Conservador ao extremo, Bento XVI foi desafiado no último dia 5, quando o monsenhor Vicenzo Paglia, presidente do Pontifício Conselho da Família, surpreendeu o mundo com a defesa do reconhecimento dos direitos civis do homossexuais.  Há quem diga que essa foi a gota d’água: ele já não tinha mais o controle de seu próprio séquito.
Tido como expoente de uma nova Igreja, Paglia foi incisivo: “é preciso encontrar soluções no âmbito do código civil para garantir questões patrimoniais e facilitar condições de vida para impedir injustiças com os mais fracos. Infelizmente, não sou um especialista em direito, mas, pelo que sei, me parece o caminho que precisa ser percorrido”.
Cardeal de Milão deverá ser o novo Papa

Admite-se que a renúncia dele, agora, faça parte de um acordo. A partir do dia 28, Joseph Alois Ratzinger, deverá recolher-se a um isolamento em  Castelgandolfe  e não poderá ter nenhuma interferência na escolha do seu sucessor. Este dificilmente não será um italiano. E para ser arriscado, eu diria que  o novo Papa será o cardeal de Milão, Angelo Scola, de 71 anos, que representaria uma mudança na relação do Vaticano com outras religiões e uma liberalização na própria vida sacerdotal. Scola foi um dos fundadores da Oasis Foundation, que procura aproximar teólogos islâmicos e cristãos e tem ocupado cargos importantes na hierarquia católica do seu país.  Seria o único, desde João Paulo I, que poderia unir a poderosa bancada de cardeais italianos, que representa 25% do “colégio eleitoral” de 118 eleitores (entre 210 cardeais – muitos com mais de 80 anos,  não votam).
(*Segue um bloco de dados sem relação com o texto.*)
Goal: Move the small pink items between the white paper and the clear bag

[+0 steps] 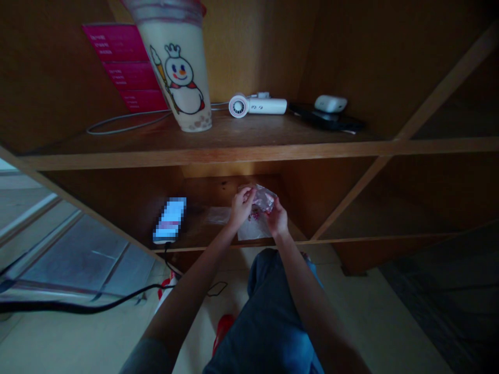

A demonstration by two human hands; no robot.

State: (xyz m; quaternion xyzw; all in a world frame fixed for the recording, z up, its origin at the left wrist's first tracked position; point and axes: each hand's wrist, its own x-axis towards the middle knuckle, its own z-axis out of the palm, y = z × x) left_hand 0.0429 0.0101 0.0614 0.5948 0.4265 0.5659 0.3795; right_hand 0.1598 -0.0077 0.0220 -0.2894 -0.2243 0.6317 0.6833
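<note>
In the lower shelf compartment, a small clear plastic bag (265, 198) is stretched between my two hands. My left hand (242, 206) pinches its left side near the top, fingers closed. On its right edge, my right hand (277, 219) has its fingers pressed together. Beneath them a whitish translucent sheet or bag (253, 229) lies on the shelf, with small dark red bits (255, 214) above its upper part. A flat clear packet (218, 215) rests just left of my left hand.
A lit phone (170, 220) with a cable leans at the lower compartment's left. The upper shelf (249, 154) holds a large drink cup (183, 72), a white handheld fan (257, 106), a pink card (128, 67) and a white case (330, 104) on a dark object. A black cable (97, 310) crosses lower left.
</note>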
Mesmo sendo considerado mais aberto, sempre foi muito próximo de Bento XVI e o único italiano a lhe fazer sombra é o cardeal Tarciso Bertone, número 2 do Vaticano, na condição de Secretário de Estado.  Mas há quem diga que alguns dos documentos do mordomo ainda não revelados respingam sobre ele. Os próximos dias serão decisivos para a Igreja Católica, que enfrenta a perda de fiéis e de sacerdotes: no Brasil, maior nação católica do mundo, a previsão estatística é de que em 20 anos os evangélicos serão maioria entre os cristãos.